Chapter 12.2, Problem 66E

(a)

To determine

To find: The total distance a ball falls in 6 s.

Answer to Problem 66E

The total distance a ball falls in 6 s is 576 ft.

Explanation of Solution

The distance is increasing with every second.

Here the arithmetic regression is increasing.

Given:

Distance covered by freely falling ball in the first second is 16 ft.

Distance covered by freely falling ball in the next second is 48 ft

Distance covered by freely falling ball in the next second is 80 ft

Total time is 6 s.

Formulas used:

The nth partial sum of an arithmetic sequence is,

$S_n=\frac{n}{2}\left[2a+\left(n-1\right)d\right]$ (1)

Calculation:

Due to the gravitational pull the ball falls with different distance in every second.

In the first second ball falls 16 ft.

So, first term of an arithmetic progression is 16.

In the next second ball falls 48 ft.

So, second term of an arithmetic progression is 48.

And in the next second ball falls 80 ft.

So, third term of an arithmetic progression is 80.

Hence, an arithmetic sequence is formed,

$16,48,80,\cdots$

The common difference is calculated as,

$\begin{array}{c}d=48-16\\ =32\end{array}$

So the common difference is 32.

And total time is 6 s, so, value of n is 6.

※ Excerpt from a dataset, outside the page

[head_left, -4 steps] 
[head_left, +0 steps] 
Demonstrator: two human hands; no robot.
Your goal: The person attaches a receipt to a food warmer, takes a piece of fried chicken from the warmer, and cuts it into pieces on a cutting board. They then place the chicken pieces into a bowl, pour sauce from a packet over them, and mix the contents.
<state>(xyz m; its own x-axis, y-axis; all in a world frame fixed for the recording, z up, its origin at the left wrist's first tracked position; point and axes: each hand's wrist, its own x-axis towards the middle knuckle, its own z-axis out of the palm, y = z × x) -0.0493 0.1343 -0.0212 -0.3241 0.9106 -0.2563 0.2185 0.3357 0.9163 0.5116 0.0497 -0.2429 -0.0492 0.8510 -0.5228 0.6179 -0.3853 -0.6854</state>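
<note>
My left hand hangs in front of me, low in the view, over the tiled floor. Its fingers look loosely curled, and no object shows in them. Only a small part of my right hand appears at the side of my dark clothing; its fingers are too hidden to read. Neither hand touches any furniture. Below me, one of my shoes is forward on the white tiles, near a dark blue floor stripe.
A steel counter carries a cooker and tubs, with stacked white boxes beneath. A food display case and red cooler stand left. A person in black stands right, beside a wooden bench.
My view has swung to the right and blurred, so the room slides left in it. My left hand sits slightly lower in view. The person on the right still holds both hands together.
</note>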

Substitute 16 for a, 32 for d and 6 for n in equation (1) to find the total distance a ball falls in 6 s.

$\begin{array}{c}{S}_n=\frac{6}{2}\left[2\times 16+\left(6-1\right)32\right]\\ =3\left(32+160\right)\\ =3\times 192\\ =576\end{array}$

Thus, the total distance a ball falls in 6 s is 576 ft.

(b)

To determine

To find: A formula for the total distance a ball falls in n seconds.

Answer to Problem 66E

The formula for the total distance a ball falls in n seconds is $S_n=\frac{n}{2}\left[2a+\left(n-1\right)d\right]$.

Explanation of Solution

Given:

Distance covered by freely falling ball in the first second is 16 ft.

Distance covered by freely falling ball in the next second is 48 ft

Distance covered by freely falling ball in the next second is 80 ft

Calculation:

The first term of an arithmetic progression is denoted by a and the common difference is denoted by d.

The sum for an arithmetic progression is denoted by $S_n$.

Now the total distance a ball falls in n seconds is calculated by adding all the distance covered by the ball in each second.

$\begin{array}{c}{S}_n=a+\left(a+d\right)+\left(a+2d\right)+\cdots +\left(a+\left(n-1\right)d\right)\\ =\left(a+a+a+\cdots +a\right)n\mathrm{times}+\left[\left(1+2+\cdots +\left(n-1\right)\right)d\right]\\ =n\times a+\frac{\left(n-1\right)n}{2}d\left(\because \mathrm{sum}ofn\mathrm{terms}=\frac{n\left(n+1\right)}{2}\right)\\ =\frac{n}{2}\left[2a+\left(n-1\right)d\right]\end{array}$

Thus, the formula for the total distance a ball falls in n seconds is $S_n=\frac{n}{2}\left[2a+\left(n-1\right)d\right]$.